Work instruction: One range is to be output from the listing below, exactly as written: the line with "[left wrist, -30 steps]" to the line with "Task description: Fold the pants", both kept.
◆ ◆ ◆ ◆
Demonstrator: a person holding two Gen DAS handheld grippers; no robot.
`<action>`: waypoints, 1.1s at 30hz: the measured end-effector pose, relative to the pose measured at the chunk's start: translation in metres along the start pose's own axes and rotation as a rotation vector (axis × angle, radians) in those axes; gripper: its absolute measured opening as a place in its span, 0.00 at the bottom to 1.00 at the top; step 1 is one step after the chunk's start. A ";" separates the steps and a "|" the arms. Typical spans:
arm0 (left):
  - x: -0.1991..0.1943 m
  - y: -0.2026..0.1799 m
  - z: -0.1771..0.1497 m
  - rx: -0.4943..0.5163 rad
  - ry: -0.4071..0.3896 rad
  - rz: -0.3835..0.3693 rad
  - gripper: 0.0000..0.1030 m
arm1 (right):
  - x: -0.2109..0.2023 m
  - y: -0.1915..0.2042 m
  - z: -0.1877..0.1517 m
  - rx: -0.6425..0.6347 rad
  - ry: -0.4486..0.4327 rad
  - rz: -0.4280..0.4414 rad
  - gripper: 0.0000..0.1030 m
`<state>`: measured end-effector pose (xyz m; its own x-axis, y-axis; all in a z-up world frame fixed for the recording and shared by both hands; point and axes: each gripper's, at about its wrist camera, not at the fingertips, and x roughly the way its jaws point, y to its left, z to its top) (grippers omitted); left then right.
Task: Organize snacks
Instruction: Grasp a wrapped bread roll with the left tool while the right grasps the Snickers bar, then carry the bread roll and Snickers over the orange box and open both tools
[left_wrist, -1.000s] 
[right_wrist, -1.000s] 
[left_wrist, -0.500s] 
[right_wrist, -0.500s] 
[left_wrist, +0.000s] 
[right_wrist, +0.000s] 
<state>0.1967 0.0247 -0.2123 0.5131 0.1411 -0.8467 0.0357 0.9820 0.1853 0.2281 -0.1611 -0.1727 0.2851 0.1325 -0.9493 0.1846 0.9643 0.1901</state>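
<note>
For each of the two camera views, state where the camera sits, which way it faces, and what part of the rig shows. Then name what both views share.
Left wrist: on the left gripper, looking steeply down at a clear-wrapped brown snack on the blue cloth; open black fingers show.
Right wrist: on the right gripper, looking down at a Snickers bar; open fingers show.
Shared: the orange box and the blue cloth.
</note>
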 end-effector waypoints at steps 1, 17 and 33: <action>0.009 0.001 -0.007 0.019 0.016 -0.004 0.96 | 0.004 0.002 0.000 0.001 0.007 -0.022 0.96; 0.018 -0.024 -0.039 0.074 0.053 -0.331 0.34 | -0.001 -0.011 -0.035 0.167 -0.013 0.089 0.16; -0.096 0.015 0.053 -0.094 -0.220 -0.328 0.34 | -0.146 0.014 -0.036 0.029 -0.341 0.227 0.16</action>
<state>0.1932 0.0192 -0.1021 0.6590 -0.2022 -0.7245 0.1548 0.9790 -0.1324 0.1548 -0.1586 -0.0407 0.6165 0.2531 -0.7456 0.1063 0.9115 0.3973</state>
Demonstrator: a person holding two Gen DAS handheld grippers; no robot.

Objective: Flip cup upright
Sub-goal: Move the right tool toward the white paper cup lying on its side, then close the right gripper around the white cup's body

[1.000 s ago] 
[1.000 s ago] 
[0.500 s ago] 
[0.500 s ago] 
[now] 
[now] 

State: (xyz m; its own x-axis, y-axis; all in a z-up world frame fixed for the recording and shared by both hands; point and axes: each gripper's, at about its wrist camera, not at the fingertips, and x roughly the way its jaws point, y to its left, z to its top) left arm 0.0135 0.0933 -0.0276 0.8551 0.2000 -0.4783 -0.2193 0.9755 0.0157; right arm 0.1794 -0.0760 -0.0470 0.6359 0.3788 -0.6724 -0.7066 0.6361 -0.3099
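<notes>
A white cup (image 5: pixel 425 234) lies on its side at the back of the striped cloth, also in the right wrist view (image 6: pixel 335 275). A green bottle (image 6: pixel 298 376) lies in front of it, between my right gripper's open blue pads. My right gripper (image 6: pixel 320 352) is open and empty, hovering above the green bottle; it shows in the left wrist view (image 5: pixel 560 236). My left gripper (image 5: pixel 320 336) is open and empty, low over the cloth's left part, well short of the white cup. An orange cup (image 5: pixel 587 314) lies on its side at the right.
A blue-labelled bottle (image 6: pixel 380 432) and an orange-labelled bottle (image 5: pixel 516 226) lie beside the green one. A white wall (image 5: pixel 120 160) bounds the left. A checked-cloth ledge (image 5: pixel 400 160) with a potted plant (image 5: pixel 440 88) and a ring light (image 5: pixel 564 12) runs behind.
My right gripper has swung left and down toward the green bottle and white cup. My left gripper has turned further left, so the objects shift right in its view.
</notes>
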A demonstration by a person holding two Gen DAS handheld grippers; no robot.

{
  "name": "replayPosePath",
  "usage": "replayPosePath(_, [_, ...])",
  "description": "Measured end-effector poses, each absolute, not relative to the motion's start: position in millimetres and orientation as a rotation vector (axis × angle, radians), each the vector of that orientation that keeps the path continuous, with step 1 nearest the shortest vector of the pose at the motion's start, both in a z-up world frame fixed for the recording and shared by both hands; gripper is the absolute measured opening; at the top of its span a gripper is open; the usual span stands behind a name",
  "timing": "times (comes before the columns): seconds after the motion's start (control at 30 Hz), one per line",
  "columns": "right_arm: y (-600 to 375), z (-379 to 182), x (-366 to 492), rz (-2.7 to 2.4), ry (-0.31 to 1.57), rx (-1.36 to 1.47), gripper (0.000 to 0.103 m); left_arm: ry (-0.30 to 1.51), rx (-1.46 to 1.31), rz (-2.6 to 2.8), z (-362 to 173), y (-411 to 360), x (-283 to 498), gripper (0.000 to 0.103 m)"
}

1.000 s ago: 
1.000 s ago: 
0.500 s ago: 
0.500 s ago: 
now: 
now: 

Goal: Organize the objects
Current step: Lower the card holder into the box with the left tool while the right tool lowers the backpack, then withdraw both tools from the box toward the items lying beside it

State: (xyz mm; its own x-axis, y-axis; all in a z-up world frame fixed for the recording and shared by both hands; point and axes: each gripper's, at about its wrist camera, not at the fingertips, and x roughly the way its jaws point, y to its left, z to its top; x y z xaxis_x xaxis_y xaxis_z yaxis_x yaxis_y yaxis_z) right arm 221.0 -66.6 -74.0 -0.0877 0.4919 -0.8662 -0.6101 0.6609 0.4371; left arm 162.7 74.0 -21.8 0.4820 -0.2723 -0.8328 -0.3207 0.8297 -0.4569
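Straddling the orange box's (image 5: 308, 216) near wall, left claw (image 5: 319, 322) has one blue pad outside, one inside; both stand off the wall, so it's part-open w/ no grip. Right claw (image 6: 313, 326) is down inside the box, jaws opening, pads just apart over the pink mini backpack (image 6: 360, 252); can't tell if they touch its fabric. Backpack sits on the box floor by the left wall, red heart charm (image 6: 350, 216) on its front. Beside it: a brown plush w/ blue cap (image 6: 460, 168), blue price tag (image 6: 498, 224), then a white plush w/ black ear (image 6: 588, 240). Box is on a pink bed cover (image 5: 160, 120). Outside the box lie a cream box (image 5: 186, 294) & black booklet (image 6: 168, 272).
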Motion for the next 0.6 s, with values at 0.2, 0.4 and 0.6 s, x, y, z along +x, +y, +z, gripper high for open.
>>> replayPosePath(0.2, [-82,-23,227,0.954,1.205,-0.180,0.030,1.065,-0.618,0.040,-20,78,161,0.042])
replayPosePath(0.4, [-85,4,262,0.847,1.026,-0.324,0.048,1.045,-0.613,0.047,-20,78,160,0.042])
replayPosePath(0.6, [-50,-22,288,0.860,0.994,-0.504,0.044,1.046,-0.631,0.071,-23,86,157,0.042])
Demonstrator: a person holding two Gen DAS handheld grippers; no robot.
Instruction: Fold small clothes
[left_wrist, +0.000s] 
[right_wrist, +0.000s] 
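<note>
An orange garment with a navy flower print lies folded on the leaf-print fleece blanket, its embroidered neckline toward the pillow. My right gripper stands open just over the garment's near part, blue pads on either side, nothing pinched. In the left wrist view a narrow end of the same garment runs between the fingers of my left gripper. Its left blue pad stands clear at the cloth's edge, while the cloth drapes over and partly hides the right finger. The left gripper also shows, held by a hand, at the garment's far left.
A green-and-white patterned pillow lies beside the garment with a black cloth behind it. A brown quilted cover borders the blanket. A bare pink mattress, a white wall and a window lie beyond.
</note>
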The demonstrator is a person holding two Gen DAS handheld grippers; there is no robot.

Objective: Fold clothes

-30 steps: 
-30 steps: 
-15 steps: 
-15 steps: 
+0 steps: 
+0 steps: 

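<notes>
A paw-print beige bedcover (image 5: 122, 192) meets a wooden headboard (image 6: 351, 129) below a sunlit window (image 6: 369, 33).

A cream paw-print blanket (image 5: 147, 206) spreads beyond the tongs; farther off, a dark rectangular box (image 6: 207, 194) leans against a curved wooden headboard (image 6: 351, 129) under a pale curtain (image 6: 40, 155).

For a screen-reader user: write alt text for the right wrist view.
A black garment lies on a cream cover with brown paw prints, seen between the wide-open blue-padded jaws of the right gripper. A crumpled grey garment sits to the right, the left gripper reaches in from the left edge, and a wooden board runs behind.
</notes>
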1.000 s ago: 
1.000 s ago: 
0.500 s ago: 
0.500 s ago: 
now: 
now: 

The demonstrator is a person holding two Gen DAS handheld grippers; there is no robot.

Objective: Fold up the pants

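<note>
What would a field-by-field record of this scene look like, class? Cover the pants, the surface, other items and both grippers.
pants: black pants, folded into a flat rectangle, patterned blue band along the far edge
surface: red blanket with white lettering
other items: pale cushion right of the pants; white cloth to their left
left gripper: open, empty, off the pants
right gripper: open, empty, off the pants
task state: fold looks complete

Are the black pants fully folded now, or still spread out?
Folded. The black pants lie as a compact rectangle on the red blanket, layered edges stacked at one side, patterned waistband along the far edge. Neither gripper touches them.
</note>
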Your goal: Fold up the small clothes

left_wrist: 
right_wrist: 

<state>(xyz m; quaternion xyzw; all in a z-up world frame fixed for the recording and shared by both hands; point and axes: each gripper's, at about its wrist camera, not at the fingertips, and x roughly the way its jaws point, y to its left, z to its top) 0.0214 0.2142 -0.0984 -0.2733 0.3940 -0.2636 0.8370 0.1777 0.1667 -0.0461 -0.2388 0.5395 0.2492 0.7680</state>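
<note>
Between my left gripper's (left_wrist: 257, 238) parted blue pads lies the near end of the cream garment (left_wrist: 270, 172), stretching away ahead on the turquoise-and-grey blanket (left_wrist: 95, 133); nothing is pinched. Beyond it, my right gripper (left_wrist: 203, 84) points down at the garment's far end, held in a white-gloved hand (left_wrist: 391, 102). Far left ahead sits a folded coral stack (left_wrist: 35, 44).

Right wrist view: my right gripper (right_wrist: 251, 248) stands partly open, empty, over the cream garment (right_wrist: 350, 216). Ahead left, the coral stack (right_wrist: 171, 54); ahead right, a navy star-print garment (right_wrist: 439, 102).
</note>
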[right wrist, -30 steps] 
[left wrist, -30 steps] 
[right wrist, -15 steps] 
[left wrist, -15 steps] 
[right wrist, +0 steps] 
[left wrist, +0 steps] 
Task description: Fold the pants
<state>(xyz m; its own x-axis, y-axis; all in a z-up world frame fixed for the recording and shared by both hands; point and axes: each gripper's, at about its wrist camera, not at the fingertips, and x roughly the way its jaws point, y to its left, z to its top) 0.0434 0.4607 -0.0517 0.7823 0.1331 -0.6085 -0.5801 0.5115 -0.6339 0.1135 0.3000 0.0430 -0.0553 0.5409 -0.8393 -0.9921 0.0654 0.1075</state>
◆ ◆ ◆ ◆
Solution to the exercise:
[left wrist, -30 steps] 
[right wrist, -15 steps] 
[left wrist, -15 steps] 
[right wrist, +0 steps] 
[left wrist, +0 steps] 
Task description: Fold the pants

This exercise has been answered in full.